Work order: Report how many lines in the entries below hold the word "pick". Your answer is that number alone.

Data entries
========

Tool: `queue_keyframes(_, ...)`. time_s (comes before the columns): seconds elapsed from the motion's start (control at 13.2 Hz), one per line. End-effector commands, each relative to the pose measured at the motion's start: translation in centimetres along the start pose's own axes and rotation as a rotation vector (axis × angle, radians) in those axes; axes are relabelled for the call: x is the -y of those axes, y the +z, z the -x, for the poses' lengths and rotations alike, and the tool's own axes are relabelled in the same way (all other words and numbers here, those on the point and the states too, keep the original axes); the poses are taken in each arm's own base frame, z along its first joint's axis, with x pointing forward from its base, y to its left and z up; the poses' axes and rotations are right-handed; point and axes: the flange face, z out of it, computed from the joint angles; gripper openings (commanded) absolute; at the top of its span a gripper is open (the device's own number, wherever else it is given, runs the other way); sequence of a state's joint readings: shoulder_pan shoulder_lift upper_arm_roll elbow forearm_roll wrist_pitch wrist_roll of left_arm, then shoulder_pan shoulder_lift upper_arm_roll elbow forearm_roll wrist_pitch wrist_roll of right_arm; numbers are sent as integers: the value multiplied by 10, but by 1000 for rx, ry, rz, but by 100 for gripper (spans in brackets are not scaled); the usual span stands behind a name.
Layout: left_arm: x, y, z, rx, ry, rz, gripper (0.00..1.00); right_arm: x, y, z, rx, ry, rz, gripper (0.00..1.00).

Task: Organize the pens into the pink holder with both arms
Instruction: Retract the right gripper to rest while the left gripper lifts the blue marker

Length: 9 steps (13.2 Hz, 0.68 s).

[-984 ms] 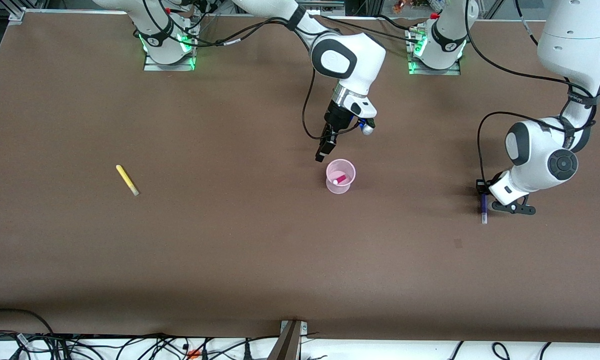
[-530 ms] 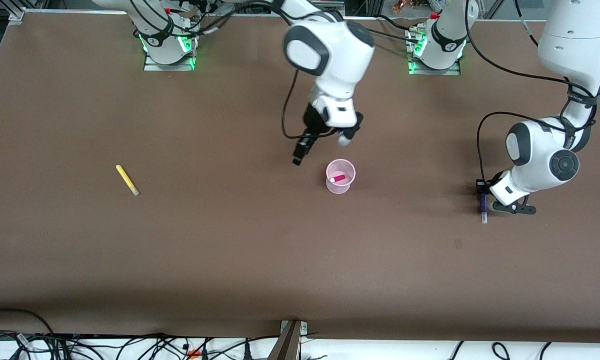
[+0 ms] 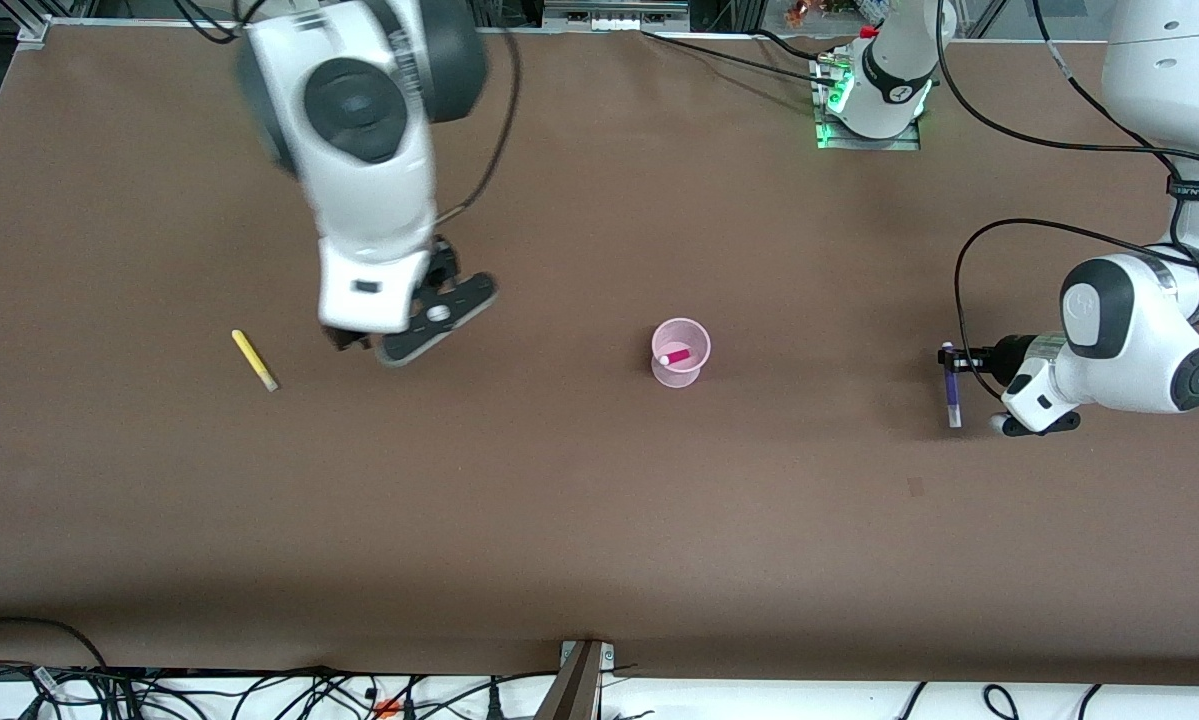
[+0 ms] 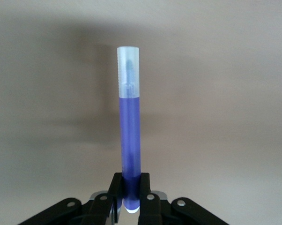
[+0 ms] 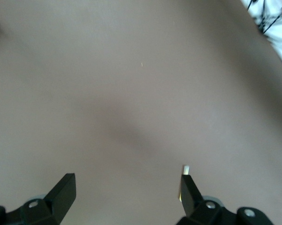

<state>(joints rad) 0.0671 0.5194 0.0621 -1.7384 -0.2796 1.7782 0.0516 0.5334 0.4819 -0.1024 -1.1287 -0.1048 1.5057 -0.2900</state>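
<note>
Front view, holder: we see the pink holder (image 3: 680,352) standing near the table's (image 3: 599,520) middle, with the magenta pen (image 3: 675,357) inside it.
Front view, yellow pen: we find the yellow pen (image 3: 254,360) lying flat toward the right arm's end of the table, well apart from the holder.
Front view, right gripper: the right gripper (image 3: 359,345) hangs over the table just beside the yellow pen, on the holder's side.
Front view, left gripper: the left gripper (image 3: 951,359) is toward the left arm's end, clamped on the purple pen (image 3: 951,385).
Left wrist view: we see the left gripper (image 4: 130,199) pinching one end of the purple pen (image 4: 130,150); its pale cap points away.
Right wrist view: we see the right gripper (image 5: 127,187) spread wide, holding nothing, bare table (image 5: 141,93) below.
</note>
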Motion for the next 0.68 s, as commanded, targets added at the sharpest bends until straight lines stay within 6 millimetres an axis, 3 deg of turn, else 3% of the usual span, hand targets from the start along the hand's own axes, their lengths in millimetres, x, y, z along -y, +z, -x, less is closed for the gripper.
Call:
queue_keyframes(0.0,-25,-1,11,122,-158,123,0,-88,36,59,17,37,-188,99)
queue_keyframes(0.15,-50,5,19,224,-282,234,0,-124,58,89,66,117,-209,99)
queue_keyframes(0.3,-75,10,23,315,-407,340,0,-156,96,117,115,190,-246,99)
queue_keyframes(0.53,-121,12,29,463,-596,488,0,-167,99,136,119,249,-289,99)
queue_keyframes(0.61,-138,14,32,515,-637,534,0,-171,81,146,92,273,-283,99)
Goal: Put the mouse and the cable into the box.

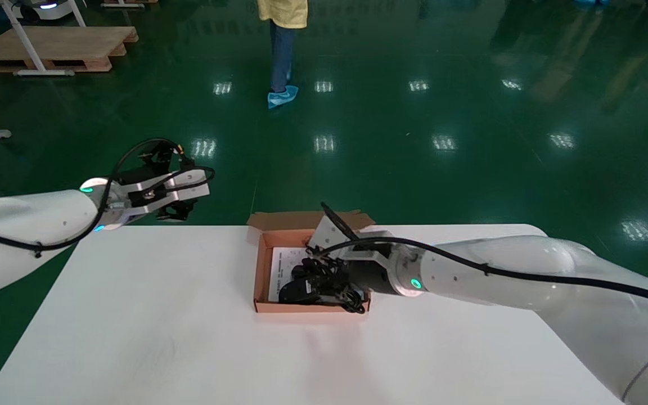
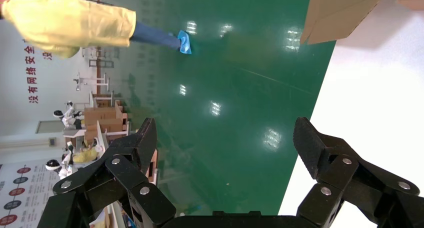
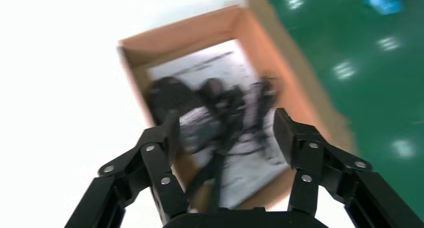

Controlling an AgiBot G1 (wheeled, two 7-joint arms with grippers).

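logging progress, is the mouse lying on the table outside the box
No, the mouse lies inside the box beside the cable, with the right gripper open above them.

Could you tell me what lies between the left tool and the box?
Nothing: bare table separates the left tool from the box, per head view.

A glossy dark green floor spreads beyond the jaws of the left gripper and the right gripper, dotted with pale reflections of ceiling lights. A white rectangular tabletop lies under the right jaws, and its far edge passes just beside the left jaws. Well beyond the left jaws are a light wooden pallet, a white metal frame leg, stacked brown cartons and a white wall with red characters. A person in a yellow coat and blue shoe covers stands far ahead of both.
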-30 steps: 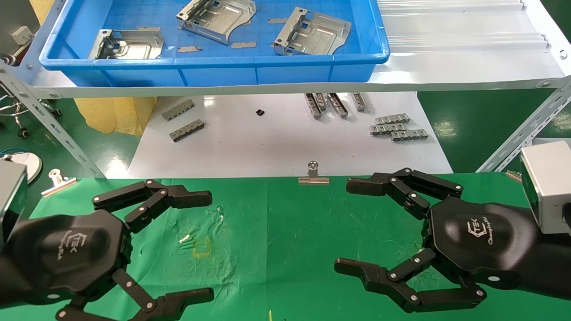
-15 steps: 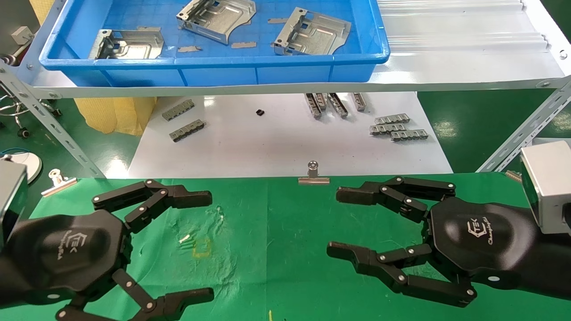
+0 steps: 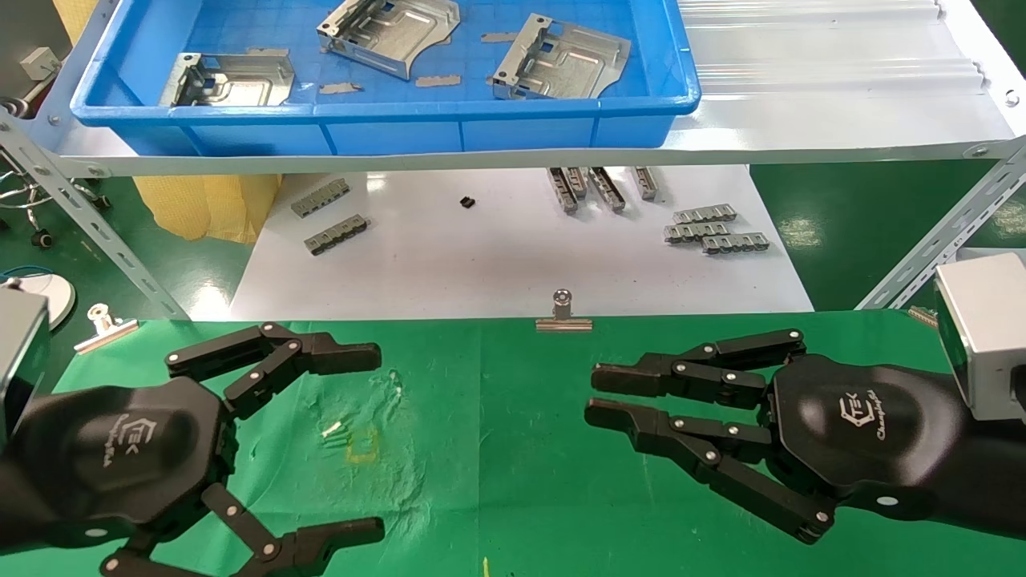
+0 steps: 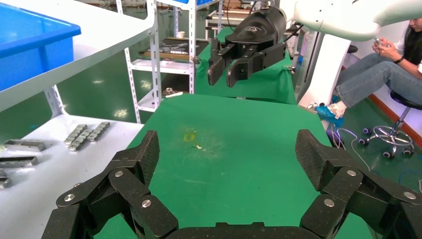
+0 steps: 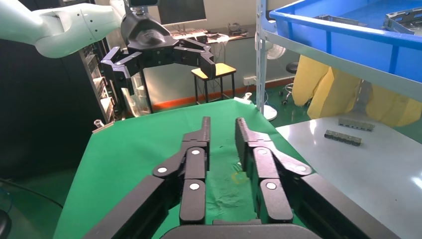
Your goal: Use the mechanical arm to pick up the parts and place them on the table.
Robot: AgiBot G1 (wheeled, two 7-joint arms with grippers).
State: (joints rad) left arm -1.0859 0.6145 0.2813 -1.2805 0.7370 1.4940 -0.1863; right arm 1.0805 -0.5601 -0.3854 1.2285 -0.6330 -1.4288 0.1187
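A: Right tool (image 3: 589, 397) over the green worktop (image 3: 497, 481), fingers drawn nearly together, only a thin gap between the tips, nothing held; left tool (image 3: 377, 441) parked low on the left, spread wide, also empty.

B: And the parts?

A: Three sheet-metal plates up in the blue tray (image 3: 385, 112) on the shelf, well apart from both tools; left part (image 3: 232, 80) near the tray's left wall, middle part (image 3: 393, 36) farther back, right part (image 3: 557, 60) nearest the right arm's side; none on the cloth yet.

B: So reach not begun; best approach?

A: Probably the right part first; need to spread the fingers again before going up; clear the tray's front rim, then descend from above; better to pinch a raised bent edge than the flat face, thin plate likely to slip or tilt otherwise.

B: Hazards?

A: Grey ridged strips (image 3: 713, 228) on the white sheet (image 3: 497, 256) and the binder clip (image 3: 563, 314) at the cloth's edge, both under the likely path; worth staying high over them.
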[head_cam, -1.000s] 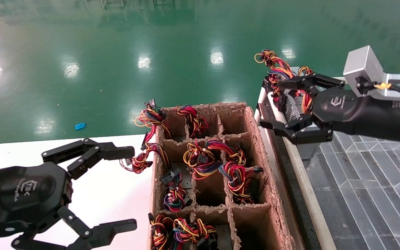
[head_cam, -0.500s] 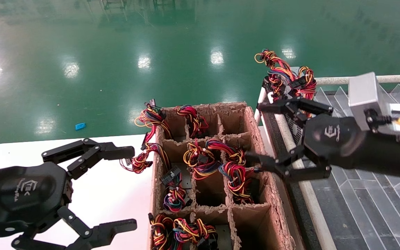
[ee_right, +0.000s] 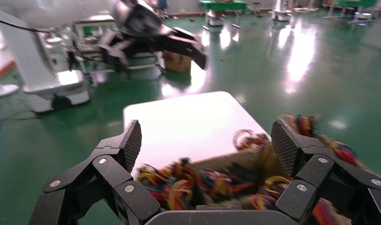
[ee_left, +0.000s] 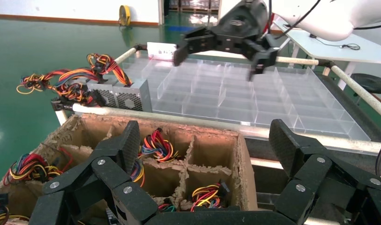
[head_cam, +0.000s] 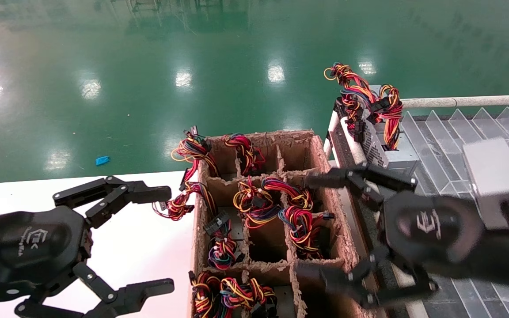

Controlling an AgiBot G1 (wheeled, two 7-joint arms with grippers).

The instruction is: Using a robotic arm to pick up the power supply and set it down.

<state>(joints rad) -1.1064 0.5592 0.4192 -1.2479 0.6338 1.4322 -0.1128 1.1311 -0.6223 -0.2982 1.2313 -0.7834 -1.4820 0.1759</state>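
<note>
**Over the divided carton, right gripper open and empty**

Nearest the camera, the left gripper hangs over the white table, its fingers spread wide and holding nothing. A white logo mark shows on its black body; no lettering can be read.

Beside it on the table stands a brown cardboard carton split into compartments. Several hold looped bundles of red, yellow, orange, blue and purple wires; some look bare.

At the carton's right edge the right gripper hovers with fingers wide apart, touching nothing, a similar white logo on its body.

Farther off, the power supply, a grey box trailing red, orange and yellow wires, rests at the far left corner of a clear divided tray, apart from both grippers.
</note>
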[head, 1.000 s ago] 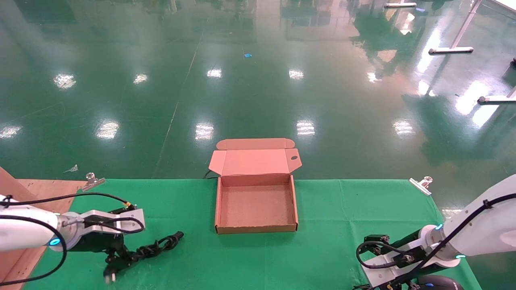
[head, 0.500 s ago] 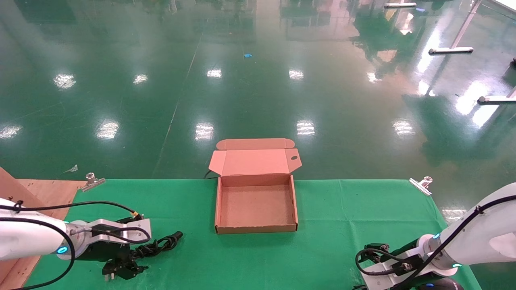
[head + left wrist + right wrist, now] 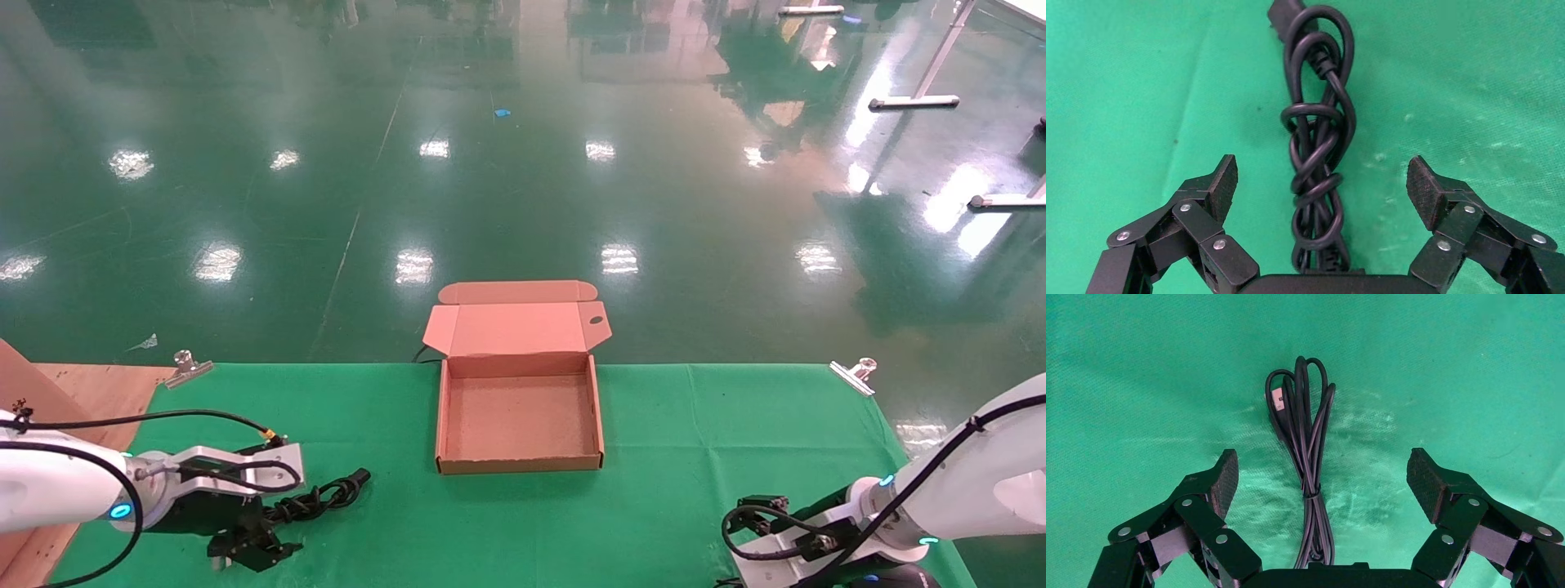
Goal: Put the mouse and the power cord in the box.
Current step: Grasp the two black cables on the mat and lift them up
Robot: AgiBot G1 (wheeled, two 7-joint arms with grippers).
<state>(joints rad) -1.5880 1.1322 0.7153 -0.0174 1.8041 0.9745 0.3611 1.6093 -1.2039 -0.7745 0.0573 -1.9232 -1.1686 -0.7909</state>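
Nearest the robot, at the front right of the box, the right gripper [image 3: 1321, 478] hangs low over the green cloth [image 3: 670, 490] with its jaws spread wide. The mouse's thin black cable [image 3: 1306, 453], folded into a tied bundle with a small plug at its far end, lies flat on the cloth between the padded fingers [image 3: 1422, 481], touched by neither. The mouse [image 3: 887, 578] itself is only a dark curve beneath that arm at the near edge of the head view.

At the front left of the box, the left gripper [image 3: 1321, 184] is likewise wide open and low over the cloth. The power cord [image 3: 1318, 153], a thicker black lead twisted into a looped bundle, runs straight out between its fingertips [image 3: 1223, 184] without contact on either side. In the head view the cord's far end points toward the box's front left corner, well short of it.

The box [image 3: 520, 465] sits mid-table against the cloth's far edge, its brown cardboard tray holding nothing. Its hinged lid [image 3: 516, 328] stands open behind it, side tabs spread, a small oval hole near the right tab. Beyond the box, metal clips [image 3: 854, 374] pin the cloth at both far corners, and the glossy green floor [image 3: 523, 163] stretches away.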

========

Response: 2